Major questions surrounding the Afghan war

The Associated Press Published:

A look at major questions surrounding the decade-long Afghan war:

Why is the U.S. in Afghanistan?

The U.S. invaded Afghanistan in October 2001 because the Taliban were harboring al-Qaida chief Osama bin Laden, who masterminded the Sept. 11 attacks. After the Taliban regrouped in 2005 and 2006, President Barack Obama ramped up U.S. involvement in the war after taking office in 2009. He said the goal was to reverse Taliban gains and "disrupt, defeat and dismantle" al-Qaida and its extremist allies who were allied with the Taliban.

How many U.S. forces have been killed?

1,796 U.S. troops have been killed in Afghanistan according to an Associated Press count. More than 15,000 are believed to have been wounded especially as the pace of combat accelerated under the Obama administration.

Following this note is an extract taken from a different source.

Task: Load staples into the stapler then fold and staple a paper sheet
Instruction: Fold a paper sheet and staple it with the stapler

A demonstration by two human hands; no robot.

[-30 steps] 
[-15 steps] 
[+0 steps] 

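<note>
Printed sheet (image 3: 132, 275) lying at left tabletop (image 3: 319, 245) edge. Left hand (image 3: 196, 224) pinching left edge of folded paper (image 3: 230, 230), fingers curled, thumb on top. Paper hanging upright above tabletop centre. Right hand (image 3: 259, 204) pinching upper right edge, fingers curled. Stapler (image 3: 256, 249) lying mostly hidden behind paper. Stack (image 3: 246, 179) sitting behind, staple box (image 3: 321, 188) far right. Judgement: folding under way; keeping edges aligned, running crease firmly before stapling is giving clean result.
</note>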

How many forces are still there?

There were about 91,000 U.S. troops in Afghanistan at the end of 2011. Obama has pledged to withdraw 23,000 troops by the end of this summer and most combat troops by the end of 2014 as NATO hands over security responsibility to the Afghans.

What is the status of the Afghan government?

The Afghan government is almost completely funded by foreign donors, primarily the U.S. government. President Hamid Karzai's administration is widely seen as a patronage network, and the government is rife with corruption, though he has said he is fighting graft. International advisers have also been working closely with many government ministries to institute reforms.

The central government has limited power outside of the capital. In the provinces, local commanders and regional strongmen tend to hold more sway than edicts from Kabul. In much of the insurgent-heavy south, Taliban commanders operate a shadow government that attempt to operate completely outside of the control of Kabul.

What is the goal?

Over the years, the U.S. focus has expanded from defeating al-Qaida, which has been largely pushed out of Afghanistan, to ensuring that the government is not threatened by Islamist extremists that could enable al-Qaida to return. That's why the war continues despite the killing of Osama bin Laden in Pakistan last May. The U.S. aims to build the capacity of the Afghan government and its security forces so that it can stand against the insurgent threat after most foreign forces withdraw in 2014. The goal is to prevent the country from descending into further chaos and once again becoming a sanctuary for terrorists who threaten the U.S.

The U.S. has also reached out to the Taliban with the hope of negotiating a peace settlement that would bring the group into the political system and persuade them to break off ties with al-Qaida.

Analysts have raised serious doubts about the prospects for success on both these fronts.